The Puritans were convinced that the ability to think clearly was of the utmost importance whether a man was studying for the ministry or any other of the sciences. In their minds, if a man could not think clearly, he could not interpret the Bible correctly. This work on logic and reason by Isaac Watts (known primarily for his genius as a writer of hymns, but unfortunately unknown for his skills as a theologian) was a standard textbook for nearly 200 years.

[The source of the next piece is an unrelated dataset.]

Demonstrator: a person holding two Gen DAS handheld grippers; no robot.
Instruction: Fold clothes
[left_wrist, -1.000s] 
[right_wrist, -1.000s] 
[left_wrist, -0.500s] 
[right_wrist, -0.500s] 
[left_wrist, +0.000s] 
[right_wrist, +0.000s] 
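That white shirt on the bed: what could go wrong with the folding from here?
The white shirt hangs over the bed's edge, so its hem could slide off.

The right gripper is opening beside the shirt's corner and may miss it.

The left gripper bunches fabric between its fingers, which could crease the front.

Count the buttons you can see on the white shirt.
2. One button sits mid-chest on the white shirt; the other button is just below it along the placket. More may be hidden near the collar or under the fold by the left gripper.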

In our day, common sense is not very common and clear thinking is not very clear. This book will help discipline the mind and train the reader to discern proper thinking and argumentation in seeking truth.


Book 2 ...

*THE IMPROVEMENT OF THE MIND* - _A Supplement To Logic_ *with* _A Discourse On The Education Of Children And Youth_

(Here's what the inside cover says) ...

"In the treatise on Logic, I observed that there are several other things which might assist in the cultivation of the mind and its improvements in knowledge, which are not usually represented among the principles or precepts of that art or science. These are the subjects which compose this book; these are the sentiments and rules." --- Isaac Watts


Again, I hope this post reaches you in time to make use of these tools. I have read both and have been rewarded greatly by them. They will not disapoint you.

You should be able to order them through Soli Deo Gloria as long as they are still in print.

By the way, has anybody else read these 2 books? I would be interested in hearing if you found them useful also ... thanks.


----------



## RickyReformed (Nov 13, 2004)

I hesitate to mention this free audio resource on logic by Dr. John Robbins, since he generally has a very negative reputation on most boards. Nevertheless, since it is free, I will post the links but encourage everyone to be discerning with this material. My intention is not to cause contention, but to provide a free resource on logic for those cannot afford to purchase some other set.

Look for "Collection 11" near the bottom of the page:
http://www.trinitylectures.org/MP3_downloads.php

For those want to spend a little more, WordMP3.com has Dr. Bahnsen's Logic Critical Thinking course available for download for a little over $20.00:
http://www.wordmp3.com/cart.asp?ItemID=270


I have both but cannot comment on them yet. I am starting with Dr. Robbins' Intro to Logic (since it appears to be more basic) and will then proceed to Dr. Bahnsen's course.




> Act 17:11 And these [the Bereans] were more noble than those of Thessalonica, in that they received the Word with all readiness of mind *and searched the Scriptures daily to see if those things were so.* (emphasis added)


----------



## RamistThomist (Nov 13, 2004)

The only comment I would offer on the Bahnsen series is that I couldn't download them onto CD. Some of the lectures (I only ordered two) were more than 80 minutes long and my player wouldn't burn it. I did get his fallacies on tape and it was great.


----------



## RickyReformed (Nov 13, 2004)

> _Originally posted by Finn McCool_
> The only comment I would offer on the Bahnsen series is that I couldn't download them onto CD. Some of the lectures (I only ordered two) were more than 80 minutes long and my player wouldn't burn it. I did get his fallacies on tape and it was great.



Finn,

Did you mean you couldn't burn the mp3's to audio CD (like for listening in portable CD player?) My solution was to purchase a portable mp3 player with a cassette adapter at Walmart. I now listen to them on my way to and from work. If you have a CD player in your car (and can't use the cassette adapter) I've used portable speakers that plug in to the mp3 player and I've also used the ear buds - but just in one ear so I can hear someone blasting their horn at me!

Ricky


----------



## RamistThomist (Nov 13, 2004)

Isn't against the law to drive with headphones on?


----------



## RickyReformed (Nov 14, 2004)

> _Originally posted by Finn McCool_
> Isn't against the law to drive with headphones on?



Maybe in the Commonwealth of Louisiana........ 









But seriously, if that's the case where you live you can buy the speakers I mentioned and place them in the seat next to you (or wherever.)


----------



## RamistThomist (Nov 14, 2004)

> _Originally posted by RickyReformed_
> 
> 
> 
> But seriously, if that's the case where you live you can buy the speakers I mentioned and place them in the seat next to you (or wherever.)



I thought about that


----------



## RickyReformed (Nov 14, 2004)

I used them for a while when I had a truck with no radio.  It's not exactly Dolby surround sound  but it does work.


----------